Keywords: metagenomic, Aedes albopictus, virome

1. Introduction

The Asian tiger mosquito Aedes albopictus plays an important role as a vector of arboviruses, many of which can severely affect human health, including dengue virus (DENV), Zika virus (ZIKV), yellow fever virus (YFV), and chikungunya virus (CHIKV) [1]. Changing environmental factors and progressing human development can support the establishment of invasive arthropod species, affect the vector competence of endemic species, and enhance viral virulence, thereby potentially contributing to the spread of emerging viral diseases. Ae. albopictus, originally endemic in South-East Asia, has spread over the past approx. 40 years throughout large parts of the Americas, Africa, Australia, and Southern Europe [2]. In Switzerland, Ae. albopictus was spotted for the first time in 2003 in canton Ticino, where since 2007 it has been firmly established; occasionally it is also found in northern parts of Switzerland [3,4,5,6,7]. To date, no autochthonous cases of DENV or CHIKV infections have occurred in Switzerland, while in neighbouring countries, i.e., Italy and France, several cases have been reported. The first transmission of CHIKV by Ae. albopictus outside of a tropical area was reported in 2007 in Italy [8]. Several cases of autochthonous DENV and CHIKV virus infections have been linked to Ae. albopictus as a vector in France as well [9,10]. Hence, Ae. albopictus appears to retain its competence to harbour and transmit zoonotic viruses outside of the tropical regions.

In addition to zoonotic viruses, mosquitos are known to host many different insect-specific viruses (ISVs) which persistently infect mosquitos, but not vertebrates [11], although many ISVs are closely related to human pathogens [12]. Interestingly, coinfection with some ISVs may modulate or even supress replication of specific zoonotic viruses, such as West Nile virus (WNV), in mosquito cells and therefore inhibit their transmission [13,14,15,16]. In addition, coinfection with specific bacteria such as Wolbachia sp. may limit the ability of mosquitos to transmit specific zoonotic viruses [17].

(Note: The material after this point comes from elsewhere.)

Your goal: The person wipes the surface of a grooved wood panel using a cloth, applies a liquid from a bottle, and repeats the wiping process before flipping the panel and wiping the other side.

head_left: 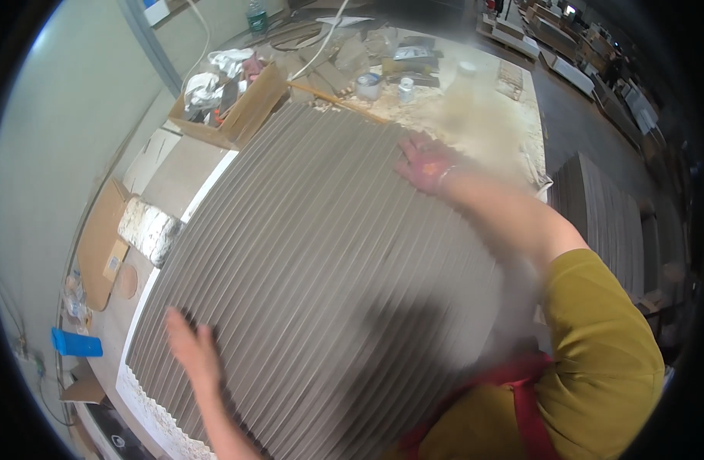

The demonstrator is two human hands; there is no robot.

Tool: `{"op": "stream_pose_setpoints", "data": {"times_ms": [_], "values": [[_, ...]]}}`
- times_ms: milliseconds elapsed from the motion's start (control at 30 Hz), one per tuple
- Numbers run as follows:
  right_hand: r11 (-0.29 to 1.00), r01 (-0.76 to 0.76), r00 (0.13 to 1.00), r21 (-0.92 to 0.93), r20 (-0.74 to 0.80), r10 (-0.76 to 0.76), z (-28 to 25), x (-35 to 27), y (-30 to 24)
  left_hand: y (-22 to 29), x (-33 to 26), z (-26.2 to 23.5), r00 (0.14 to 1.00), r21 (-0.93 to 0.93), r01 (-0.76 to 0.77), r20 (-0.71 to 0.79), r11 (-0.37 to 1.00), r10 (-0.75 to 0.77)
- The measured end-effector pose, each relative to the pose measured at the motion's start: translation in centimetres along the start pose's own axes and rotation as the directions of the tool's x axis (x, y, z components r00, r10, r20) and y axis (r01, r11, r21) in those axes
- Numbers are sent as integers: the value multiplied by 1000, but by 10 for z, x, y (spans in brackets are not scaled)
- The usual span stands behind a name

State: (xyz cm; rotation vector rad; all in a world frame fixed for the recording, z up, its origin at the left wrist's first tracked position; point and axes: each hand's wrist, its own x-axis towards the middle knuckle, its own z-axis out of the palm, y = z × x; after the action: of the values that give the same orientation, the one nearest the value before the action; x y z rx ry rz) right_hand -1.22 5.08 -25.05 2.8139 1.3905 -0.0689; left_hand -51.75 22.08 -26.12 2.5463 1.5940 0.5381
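Note:
A broad layer of long grey strips (291, 230) lies side by side before me, making a ribbed surface that slants across the worktable. My left hand (191, 349) is bare and rests near the left edge of the strips, thumb apart from the straight fingers, holding nothing. At the far right, my right hand (425, 165) wears a pinkish glove. Its spread fingers touch the ends of the strips at the far right corner. My shadow darkens the strips' near part.
Left of the strips stand a crumpled white roll (149, 230), a cardboard piece (103, 245) and a blue container (77, 343). An open cardboard box (248, 111) of rags sits behind. Farther back are a wooden stick (337, 101), a small bottle (406, 90), a tub (368, 86) and stacked panels (597, 215) at right.

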Motion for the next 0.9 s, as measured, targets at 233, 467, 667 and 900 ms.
{"op": "stream_pose_setpoints", "data": {"times_ms": [233, 467, 667, 900], "values": [[993, 14, 999, 120, -54, -8, 7, 4, 4, 30, -15, 9, 981, 206, -2, 189, 979, -38], [985, 49, 999, 165, 2, -50, -6, 3, 17, 147, -75, 28, 964, 162, 54, 250, 985, -94], [737, 404, 913, 541, -187, -363, -65, -56, 144, 256, -173, 7, 946, 38, -2, 324, 999, -10], [905, 336, 925, 262, -273, -265, 12, -124, 296, 332, -251, -3, 890, 40, -1, 455, 999, -17]]}}
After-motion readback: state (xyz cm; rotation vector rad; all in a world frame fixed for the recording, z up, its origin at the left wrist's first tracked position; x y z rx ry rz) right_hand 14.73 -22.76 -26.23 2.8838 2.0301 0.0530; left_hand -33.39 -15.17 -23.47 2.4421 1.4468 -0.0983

As Ae. albopictus is endemic in Ticino and progressively invades other regions of Switzerland, and because the presence of the vector facilitates the possibility that zoonotic viruses may be locally transmitted to humans, we addressed the question as to whether these mosquitos indeed harbor such viruses. Specifically, using next-generation sequencing and metagenomic analyses, we determined the full, unbiased virus population diversity of Ae. albopictus collected in five municipalities of Lugano in Ticino. A similar study has not previously been performed in Switzerland.

2. Materials and Methods

2.1. Sample Collection

Adult mosquitos were captured in urban and public areas, using electric manual aspirators and entomological nets in August and September 2019 in five municipalities of the Lugano area (Lugaggia, Manno, Porza, Muzzano, and Lugano), canton Ticino, Switzerland (Figure 1). Mosquitos were euthanised by exposure to dry ice [18] and identified to the species level using morphological keys [19,20,21,22,23]. In total, 538 adults (males n = 40; females n = 498) were collected, divided into 15 pools according to collection date, place, and gender (5–59 mosquitos per pool; see Table 1), and stored at −20 °C until further use.

Figure 1.

Figure 1

Locations of mosquito collection. Detailed coordinates and sample descriptions are given in Table 1.

Table 1.

Summary of the mosquito samples used in this study. Male mosquitos were collected at all locations and during the whole sampling period.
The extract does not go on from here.